Pasado un tiempo, mi cuñada me llamó muy preocupada porque su hijo, que tenía la misma edad, no la trataba bien, y ella se sentía culpable. Le propuse que vinieran a merendar y así nuestros hijos podrían hablar entre ellos. Y esto fue lo que al final de la tarde oí que Óscar le decía a su primo:

—No busques otra mamá, no vale la pena. Seguro que la tuya es la mejor.

Este método de visualizar cuanto antes el problema —lo que está pasando— y forzar la elección entre posibles alternativas, aunque éstas parezcan extremas, permite movernos en la dirección adecuada. O no movernos, pero apreciando en este caso la situación en que nos encontramos y valorando elementos que antes quizás no habíamos tenido en cuenta. Si lo practicas podrás ver, tanto tú como los que te rodean, lo que está en juego en un momento dado, y tendrás más fuerza para cambiar la situación o valorar más lo que tienes y no quieres perder de ningún modo.

3. El caso de la sopa de verduras

Si estamos atentos, resulta fácil percibir cuándo hay alguien que está pasando por una situación de estrés. Las señales suelen ser similares y se repiten una y otra vez.

Un día, recién llegada de vacaciones, me dirigí hacia una de las plantas del edificio principal en el que tenemos las oficinas. Son espacios grandes, abiertos y diáfanos de más de mil metros cuadrados. Crucé una planta de extremo a extremo para encontrarme con Markus, y hacerle una consulta.

Cuando tengo que hablar con alguien que trabaja en mi mismo edificio, intento, siempre que pueda, ir a hablar con esa persona directamente en lugar de llamarle por teléfono o mandarle un e-mail. Eso me permite tener una conversación más personal y evitar malentendidos o correos interminables con listas de gente que se van añadiendo en copia. Además, yendo de una planta a la otra, tengo la ocasión de saludar a gente en el ascensor, aunque solo sea para dar los buenos días o preguntar “¿Cómo estás?”. Esos encuentros fortuitos a menudo me han servido para enterarme de próximas bodas, embarazos, inminentes nacimientos, promociones y un sinfín de sucesos o información que la gente no compartiría conmigo por e-mail.

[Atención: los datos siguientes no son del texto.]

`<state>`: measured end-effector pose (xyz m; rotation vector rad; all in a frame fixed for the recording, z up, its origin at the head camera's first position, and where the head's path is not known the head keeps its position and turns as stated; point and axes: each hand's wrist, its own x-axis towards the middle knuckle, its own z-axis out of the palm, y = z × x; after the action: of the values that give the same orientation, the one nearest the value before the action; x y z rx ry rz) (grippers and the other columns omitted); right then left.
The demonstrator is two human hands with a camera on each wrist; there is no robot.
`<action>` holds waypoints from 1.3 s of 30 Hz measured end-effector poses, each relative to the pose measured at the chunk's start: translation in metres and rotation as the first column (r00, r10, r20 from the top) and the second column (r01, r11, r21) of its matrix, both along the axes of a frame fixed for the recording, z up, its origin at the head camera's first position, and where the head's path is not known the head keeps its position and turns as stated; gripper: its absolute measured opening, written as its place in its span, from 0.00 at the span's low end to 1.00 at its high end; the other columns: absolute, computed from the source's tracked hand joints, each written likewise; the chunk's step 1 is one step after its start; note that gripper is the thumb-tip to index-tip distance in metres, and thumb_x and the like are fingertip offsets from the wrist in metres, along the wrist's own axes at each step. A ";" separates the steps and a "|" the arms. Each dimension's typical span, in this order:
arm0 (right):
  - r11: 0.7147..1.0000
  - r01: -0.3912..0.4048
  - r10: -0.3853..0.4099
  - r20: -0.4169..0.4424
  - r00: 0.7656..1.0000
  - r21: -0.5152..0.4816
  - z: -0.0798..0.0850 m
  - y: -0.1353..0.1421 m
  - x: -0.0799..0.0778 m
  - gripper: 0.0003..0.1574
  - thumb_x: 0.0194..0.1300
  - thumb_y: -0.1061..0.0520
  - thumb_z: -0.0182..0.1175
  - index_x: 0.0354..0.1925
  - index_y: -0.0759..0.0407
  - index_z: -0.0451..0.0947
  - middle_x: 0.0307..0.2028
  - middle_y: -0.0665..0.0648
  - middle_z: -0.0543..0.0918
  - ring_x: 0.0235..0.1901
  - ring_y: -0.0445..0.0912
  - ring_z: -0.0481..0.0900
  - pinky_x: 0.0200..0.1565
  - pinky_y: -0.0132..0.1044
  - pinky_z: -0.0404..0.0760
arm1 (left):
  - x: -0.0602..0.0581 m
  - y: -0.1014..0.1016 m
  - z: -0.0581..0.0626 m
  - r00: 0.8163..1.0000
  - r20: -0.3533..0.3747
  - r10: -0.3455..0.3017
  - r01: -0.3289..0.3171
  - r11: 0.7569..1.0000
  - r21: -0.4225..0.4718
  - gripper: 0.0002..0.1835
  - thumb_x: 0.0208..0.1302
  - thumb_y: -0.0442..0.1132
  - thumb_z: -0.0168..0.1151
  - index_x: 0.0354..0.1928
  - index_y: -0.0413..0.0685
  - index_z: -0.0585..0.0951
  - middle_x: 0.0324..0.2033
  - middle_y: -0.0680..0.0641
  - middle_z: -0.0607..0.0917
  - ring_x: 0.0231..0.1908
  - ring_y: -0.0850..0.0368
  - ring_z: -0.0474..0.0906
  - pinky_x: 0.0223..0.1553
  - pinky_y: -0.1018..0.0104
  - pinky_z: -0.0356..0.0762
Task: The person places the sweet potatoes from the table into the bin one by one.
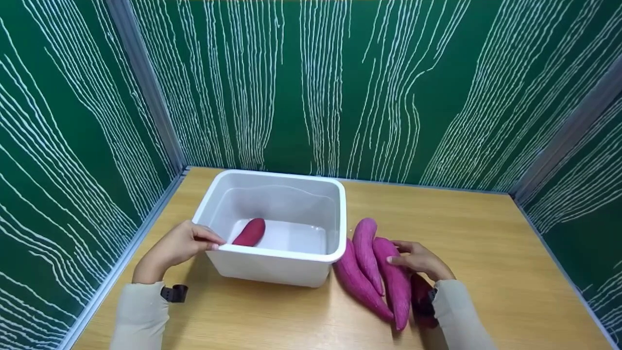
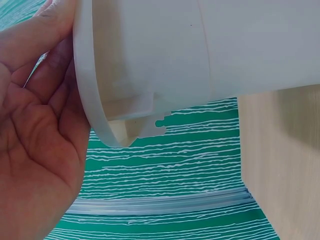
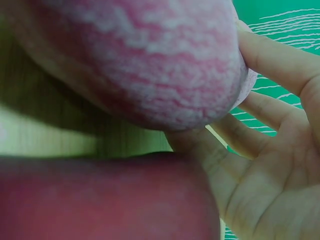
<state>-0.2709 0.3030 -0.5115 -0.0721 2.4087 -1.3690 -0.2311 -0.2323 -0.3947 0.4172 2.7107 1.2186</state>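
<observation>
My left hand (image 1: 177, 248) grips the rim of a white plastic bin (image 1: 279, 251) at its near left corner, the rim between thumb and fingers. Inside the bin lies a dark red sweet potato (image 1: 250, 232), partly hidden by the near wall. Right of the bin, my right hand (image 1: 420, 260) holds the upper end of a long pink sweet potato (image 1: 396, 287), thumb on one side and fingers on the other. Two more pink sweet potatoes (image 1: 367, 255) lie against it on the left. Under the right wrist is another dark red sweet potato (image 3: 100, 200), mostly covered in the head view.
The wooden table (image 1: 476, 233) extends to the right of the sweet potatoes and in front of the bin. Green panels with white wavy lines (image 1: 291, 87) stand around the back and sides, joined by grey metal posts (image 1: 150, 82).
</observation>
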 end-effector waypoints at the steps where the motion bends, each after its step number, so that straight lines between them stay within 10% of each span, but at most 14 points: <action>1: 1.000 -0.001 0.001 0.002 1.000 -0.001 0.000 0.000 0.000 0.45 0.64 0.50 0.65 0.69 0.71 0.59 0.62 0.74 0.68 0.48 0.53 0.77 0.46 0.45 0.80 | 0.000 0.000 0.000 1.000 -0.004 -0.003 0.003 1.000 0.000 0.07 0.58 0.28 0.67 0.38 0.42 0.89 0.39 0.45 0.87 0.48 0.44 0.76 0.53 0.44 0.74; 39: 0.999 -0.031 0.030 -0.024 0.999 -0.028 0.007 0.002 -0.003 0.42 0.62 0.54 0.66 0.65 0.75 0.63 0.56 0.73 0.74 0.41 0.50 0.81 0.40 0.43 0.83 | -0.001 -0.001 -0.001 1.000 0.017 0.006 -0.006 1.000 0.019 0.07 0.59 0.28 0.67 0.39 0.42 0.89 0.40 0.44 0.87 0.49 0.44 0.76 0.53 0.46 0.75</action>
<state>-0.2742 0.3048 -0.5046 -0.1322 2.3975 -1.3967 -0.2319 -0.2334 -0.3960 0.3994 2.6905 1.2449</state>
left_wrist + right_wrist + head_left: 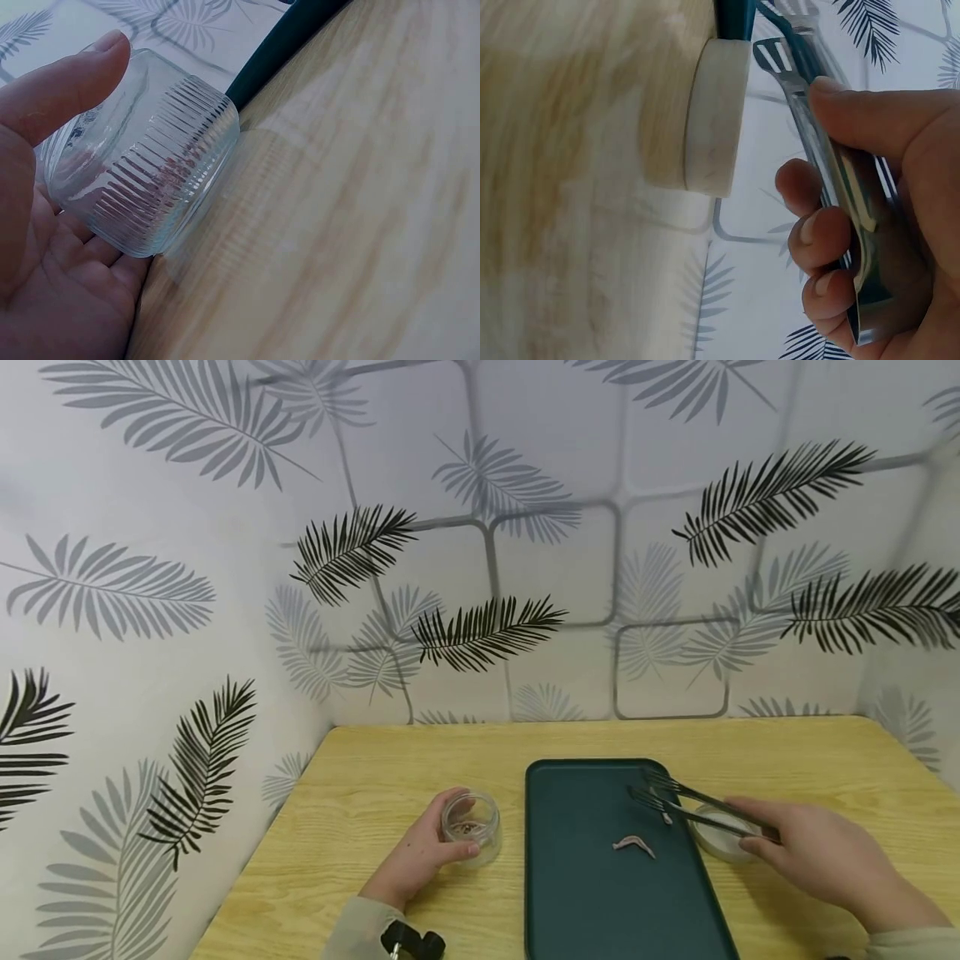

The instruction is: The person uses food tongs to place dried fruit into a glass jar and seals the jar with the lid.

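Observation:
My left hand [427, 847] holds a small clear glass jar [483, 835] on the table, thumb on the near side and fingers behind. Ribbed glass shows in the left wrist view, with small reddish-brown bits [174, 171] low inside the jar. With my right hand [821, 852] I grip metal tongs [708, 817] whose slotted, fork-like ends are apart above the right side of a dark green tray [577, 860]. A thin, bent pinkish-grey piece [636, 843] lies on the tray. Another such piece [667, 817] is near the tray's right edge, partly hidden by the tongs.
A round whitish lid-like disc [723, 839] sits on the table right of the tray, under the tongs. Behind the wooden table [450, 747] stands a leaf-patterned wall [555, 568]. A black device [412, 941] is strapped at the left wrist.

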Action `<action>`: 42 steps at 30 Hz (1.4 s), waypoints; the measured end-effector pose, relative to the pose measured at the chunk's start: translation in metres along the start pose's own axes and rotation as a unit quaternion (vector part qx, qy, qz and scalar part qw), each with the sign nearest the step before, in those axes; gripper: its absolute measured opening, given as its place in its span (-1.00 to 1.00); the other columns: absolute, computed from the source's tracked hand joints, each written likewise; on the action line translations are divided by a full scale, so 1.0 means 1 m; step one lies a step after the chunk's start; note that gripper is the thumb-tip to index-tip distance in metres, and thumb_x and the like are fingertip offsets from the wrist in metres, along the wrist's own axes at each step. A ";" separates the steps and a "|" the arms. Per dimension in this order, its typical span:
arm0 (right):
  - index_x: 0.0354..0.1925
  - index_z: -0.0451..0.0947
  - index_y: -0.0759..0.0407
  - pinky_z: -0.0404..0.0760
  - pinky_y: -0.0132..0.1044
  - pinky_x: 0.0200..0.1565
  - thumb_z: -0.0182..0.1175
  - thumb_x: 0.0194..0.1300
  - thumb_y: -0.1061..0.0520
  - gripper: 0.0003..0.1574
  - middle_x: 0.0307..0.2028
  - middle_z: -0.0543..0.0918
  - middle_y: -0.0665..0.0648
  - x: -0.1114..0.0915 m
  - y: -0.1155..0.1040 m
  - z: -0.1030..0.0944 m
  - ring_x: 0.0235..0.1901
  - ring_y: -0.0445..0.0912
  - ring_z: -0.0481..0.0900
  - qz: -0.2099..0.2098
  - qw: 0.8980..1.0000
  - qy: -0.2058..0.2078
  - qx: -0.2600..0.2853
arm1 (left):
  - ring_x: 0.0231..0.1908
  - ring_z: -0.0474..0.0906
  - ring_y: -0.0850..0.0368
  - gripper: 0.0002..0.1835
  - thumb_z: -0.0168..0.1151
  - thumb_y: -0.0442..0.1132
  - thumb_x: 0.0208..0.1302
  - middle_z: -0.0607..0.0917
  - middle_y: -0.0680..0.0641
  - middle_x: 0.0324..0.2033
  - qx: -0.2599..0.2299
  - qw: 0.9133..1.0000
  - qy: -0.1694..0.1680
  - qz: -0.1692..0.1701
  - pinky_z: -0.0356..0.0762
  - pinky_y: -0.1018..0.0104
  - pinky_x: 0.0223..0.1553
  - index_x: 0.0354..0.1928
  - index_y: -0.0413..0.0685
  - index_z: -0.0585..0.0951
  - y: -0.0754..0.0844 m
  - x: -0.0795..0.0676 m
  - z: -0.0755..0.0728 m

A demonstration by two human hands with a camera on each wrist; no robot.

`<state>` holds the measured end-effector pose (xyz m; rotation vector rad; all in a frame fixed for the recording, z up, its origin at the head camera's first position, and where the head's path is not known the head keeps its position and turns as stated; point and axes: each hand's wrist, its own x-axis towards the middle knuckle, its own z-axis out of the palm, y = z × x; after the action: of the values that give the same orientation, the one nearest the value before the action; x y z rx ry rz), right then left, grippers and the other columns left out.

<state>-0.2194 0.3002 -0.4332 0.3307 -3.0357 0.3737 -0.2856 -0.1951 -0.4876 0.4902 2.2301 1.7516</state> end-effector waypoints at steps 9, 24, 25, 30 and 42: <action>0.32 0.56 -0.05 0.40 -0.08 -0.50 0.41 0.26 -0.07 -0.33 -0.25 0.72 0.09 0.003 0.001 0.005 -0.46 -0.12 0.47 -0.006 1.000 -0.017 -0.011 | 0.40 0.28 -0.08 -0.12 0.47 -0.13 0.26 0.35 -0.14 0.44 0.002 1.000 -0.001 -0.001 0.28 0.03 0.29 0.53 0.04 0.20 0.000 -0.002 -0.001; 0.32 0.56 -0.14 0.27 -0.16 -0.53 0.43 0.24 -0.04 -0.32 -0.40 0.64 -0.07 0.001 -0.001 0.010 -0.55 -0.13 0.32 -0.016 1.000 0.004 -0.014 | 0.39 0.29 -0.11 -0.13 0.45 -0.17 0.28 0.33 -0.17 0.45 -0.005 1.000 -0.003 0.002 0.35 0.14 0.24 0.53 0.02 0.19 0.000 -0.001 0.000; 0.32 0.57 -0.12 0.28 -0.15 -0.52 0.43 0.24 -0.05 -0.32 -0.37 0.66 -0.05 0.000 0.001 0.009 -0.54 -0.14 0.33 -0.017 1.000 0.003 -0.012 | 0.39 0.28 -0.12 -0.13 0.45 -0.17 0.28 0.32 -0.18 0.45 -0.008 1.000 -0.004 0.002 0.35 0.15 0.24 0.53 0.02 0.19 0.000 -0.001 0.000; 0.33 0.56 -0.04 0.30 -0.15 -0.48 0.40 0.26 -0.08 -0.31 -0.49 0.52 -0.14 -0.002 0.011 0.000 -0.55 -0.17 0.33 -0.017 1.000 -0.020 -0.007 | 0.40 0.28 -0.08 -0.13 0.47 -0.15 0.26 0.34 -0.14 0.44 -0.002 1.000 -0.002 0.003 0.30 0.09 0.27 0.52 0.05 0.20 0.002 0.001 -0.001; 0.25 0.64 -0.16 0.47 -0.11 -0.45 0.50 0.15 -0.02 -0.34 -0.18 0.76 0.05 -0.005 0.011 0.004 -0.42 -0.18 0.57 -0.042 0.999 -0.001 -0.026 | 0.39 0.28 -0.09 -0.14 0.47 -0.17 0.26 0.33 -0.17 0.44 -0.002 1.000 -0.004 0.003 0.25 0.02 0.31 0.51 0.03 0.20 0.002 0.000 0.000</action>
<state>-0.2175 0.3105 -0.4398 0.4543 -3.0151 0.2897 -0.2855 -0.1941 -0.4858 0.5032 2.2214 1.7535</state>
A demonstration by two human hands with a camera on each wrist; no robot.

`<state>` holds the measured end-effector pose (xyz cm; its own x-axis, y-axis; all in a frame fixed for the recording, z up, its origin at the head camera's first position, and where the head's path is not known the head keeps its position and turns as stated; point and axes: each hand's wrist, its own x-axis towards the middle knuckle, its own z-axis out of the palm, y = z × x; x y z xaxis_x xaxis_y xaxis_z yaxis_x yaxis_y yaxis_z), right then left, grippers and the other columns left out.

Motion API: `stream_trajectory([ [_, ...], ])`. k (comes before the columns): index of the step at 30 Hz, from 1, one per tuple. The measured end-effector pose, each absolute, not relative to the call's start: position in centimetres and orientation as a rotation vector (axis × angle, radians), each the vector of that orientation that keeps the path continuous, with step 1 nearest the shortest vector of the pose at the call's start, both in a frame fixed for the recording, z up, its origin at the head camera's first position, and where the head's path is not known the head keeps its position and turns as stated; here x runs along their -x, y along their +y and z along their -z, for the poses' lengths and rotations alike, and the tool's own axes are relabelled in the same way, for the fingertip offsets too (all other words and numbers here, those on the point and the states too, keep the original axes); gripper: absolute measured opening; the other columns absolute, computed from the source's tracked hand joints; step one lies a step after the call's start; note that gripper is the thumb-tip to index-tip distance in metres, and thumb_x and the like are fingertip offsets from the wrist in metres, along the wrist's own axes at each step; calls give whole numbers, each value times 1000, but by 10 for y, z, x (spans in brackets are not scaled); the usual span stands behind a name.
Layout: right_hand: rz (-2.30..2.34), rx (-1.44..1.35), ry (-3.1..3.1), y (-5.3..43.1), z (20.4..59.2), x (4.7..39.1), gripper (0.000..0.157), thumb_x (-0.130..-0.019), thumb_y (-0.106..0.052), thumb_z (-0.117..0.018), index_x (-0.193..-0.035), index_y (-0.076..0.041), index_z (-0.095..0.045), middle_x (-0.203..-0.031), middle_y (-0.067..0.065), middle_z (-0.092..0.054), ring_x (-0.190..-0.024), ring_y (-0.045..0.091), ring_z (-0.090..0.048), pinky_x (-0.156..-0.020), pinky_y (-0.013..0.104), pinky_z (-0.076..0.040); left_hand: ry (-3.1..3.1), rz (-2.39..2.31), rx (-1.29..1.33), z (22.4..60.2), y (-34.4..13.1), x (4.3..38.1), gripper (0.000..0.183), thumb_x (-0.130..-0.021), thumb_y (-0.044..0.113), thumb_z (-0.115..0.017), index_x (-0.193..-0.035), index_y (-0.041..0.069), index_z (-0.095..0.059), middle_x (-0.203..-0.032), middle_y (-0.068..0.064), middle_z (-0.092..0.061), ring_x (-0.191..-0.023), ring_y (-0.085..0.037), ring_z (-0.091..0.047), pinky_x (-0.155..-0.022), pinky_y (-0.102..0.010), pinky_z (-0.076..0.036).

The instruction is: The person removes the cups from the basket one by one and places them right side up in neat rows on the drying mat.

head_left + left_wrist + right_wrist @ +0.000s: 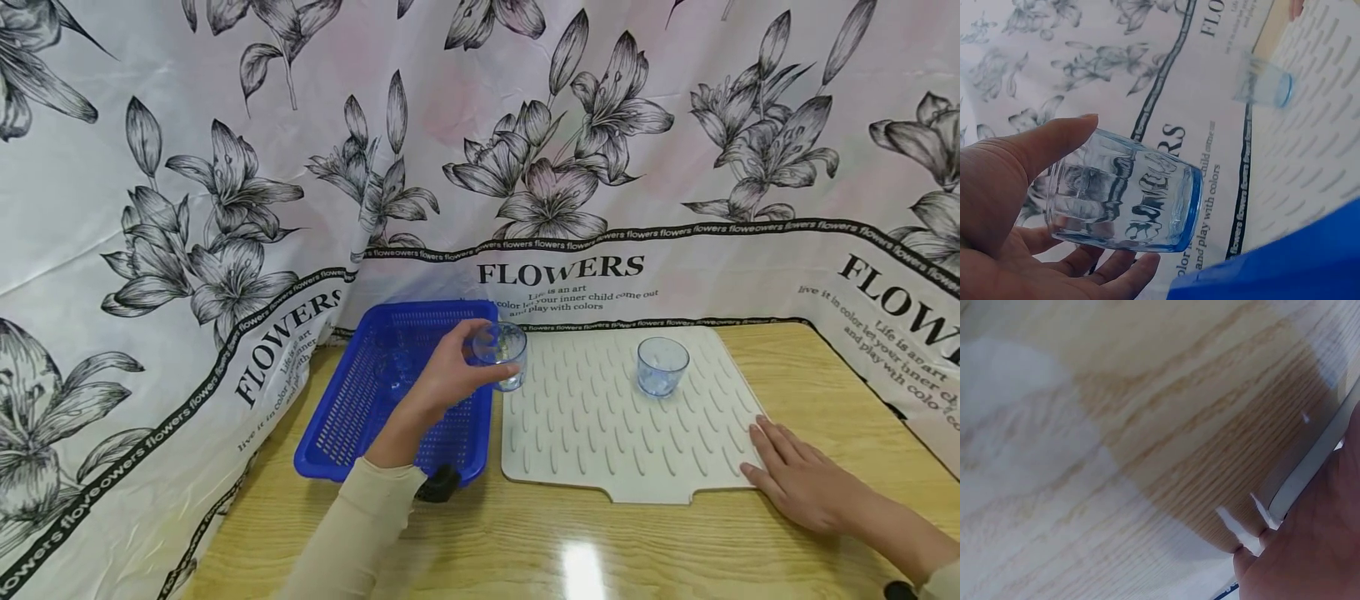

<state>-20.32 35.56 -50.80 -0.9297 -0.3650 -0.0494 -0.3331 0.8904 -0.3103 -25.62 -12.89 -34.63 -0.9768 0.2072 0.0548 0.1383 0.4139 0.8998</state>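
Note:
My left hand [438,375] grips a clear, blue-tinted drinking glass [512,357] over the right rim of a blue plastic basket [491,425]. In the left wrist view the glass [1125,194] lies tilted between thumb and fingers, its thick blue base pointing away from the palm. A similar glass [662,371] stands on the white ridged draining mat [585,442], right of the middle. My right hand [810,487] rests with extended fingers at the mat's right edge, on the wooden table; the right wrist view shows the hand [1310,544] beside that edge.
Inside the basket are more clear glassware pieces [393,371], partly hidden by the left arm; their number is unclear. A flower-printed curtain [562,167] hangs behind and at both sides of the wooden table [510,542]. The mat lies right beside the basket.

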Motion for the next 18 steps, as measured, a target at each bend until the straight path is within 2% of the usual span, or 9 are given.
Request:
stream_trajectory([
  [1, 457, 546, 2949, 356, 508, 203, 72, -112, -37, -38, -154, 19, -19, -159, 42, -14, -147, 60, -8, -121, 57, 15, 2586, -1629, -324, 346, -126, 257, 84, -85, 32, -86, -155, 18, -41, -150, -5, -48, -139, -32, -45, -102, -53, -49],
  [4, 453, 544, 2952, 355, 505, 203, 72, -112, -36, -38, -153, 19, -19, -159, 43, -14, -147, 61, -8, -120, 65, 5, 2574, -1616, -341, 343, -116, 260, 85, -86, 31, -85, -157, 20, -39, -154, -5, -44, -142, -32, -42, -103, -54, -48],
  [6, 461, 533, 2947, 353, 503, 202, 72, -112, -36, -38, -154, 19, -18, -159, 43, -13, -147, 60, -7, -120, 67, 3, 2571, -1601, -361, 340, -109, 262, 86, -86, 31, -85, -158, 20, -38, -157, -5, -41, -143, -32, -40, -105, -54, -48],
  [8, 452, 540, 2957, 353, 503, 202, 71, -112, -35, -38, -153, 19, -18, -158, 44, -14, -146, 61, -8, -116, 71, -6, 2562, -1596, -375, 338, -103, 264, 87, -86, 30, -85, -158, 19, -38, -156, -5, -43, -144, -33, -40, -105, -53, -48],
  [11, 466, 533, 2951, 354, 506, 202, 72, -112, -36, -37, -154, 19, -16, -159, 43, -12, -147, 60, -5, -120, 65, 7, 2553, -1589, -394, 335, -94, 266, 87, -86, 29, -85, -158, 18, -37, -155, -7, -43, -145, -34, -39, -105, -53, -48],
  [13, 463, 542, 2954, 354, 509, 202, 72, -112, -36, -37, -154, 19, -16, -159, 43, -12, -147, 60, -6, -120, 62, 11, 2542, -1594, -400, 335, -88, 267, 87, -87, 28, -85, -158, 17, -37, -155, -9, -43, -144, -34, -40, -105, -53, -48],
  [15, 483, 535, 2943, 355, 510, 201, 73, -112, -37, -37, -155, 18, -15, -160, 42, -11, -148, 60, -4, -119, 55, 19, 2540, -1589, -407, 334, -84, 268, 87, -87, 28, -84, -159, 16, -37, -153, -9, -45, -143, -33, -41, -106, -53, -47],
  [18, 507, 537, 2936, 355, 512, 202, 72, -113, -37, -36, -155, 18, -15, -160, 42, -11, -148, 60, -3, -119, 55, 20, 2543, -1579, -405, 335, -78, 271, 87, -87, 28, -84, -158, 16, -37, -148, -8, -49, -139, -30, -45, -104, -52, -48],
])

Ese día, cuando llegué a la mesa donde estaba trabajando Markus, este ni siquiera alzó la vista para saludar.

—¿Cómo estás Markus? —le pregunté—. ¿Ya de vuelta de tus vacaciones?

—Ni me acuerdo de ellas. No sabes la cantidad de trabajo que tenemos. No sé por dónde empezar. Tengo cientos de e-mails que contestar, informes que leer y además la gente del equipo se cree que tengo tiempo para ellos. Bueno, ¿querías algo?

Yo había pensado que sería una conversación corta, pero viéndolo en ese estado le invité a vernos en mi despacho más tarde. No tuve ninguna duda de que me maldijo en aquel momento; con todo lo que tenía que hacer, solo le faltaba añadir una reunión conmigo. A pesar de ello, pensé que valía la pena forzar esa cita. De vuelta en mi planta, me encontré con Julio, nuestro director de operaciones, y le dije que me preocupaba lo estresado que estaba Markus.

—¿Cómo puedes pensar eso si solo lo has visto cinco minutos? ¿Qué te ha dicho? ¿Qué te ha contado? —preguntó.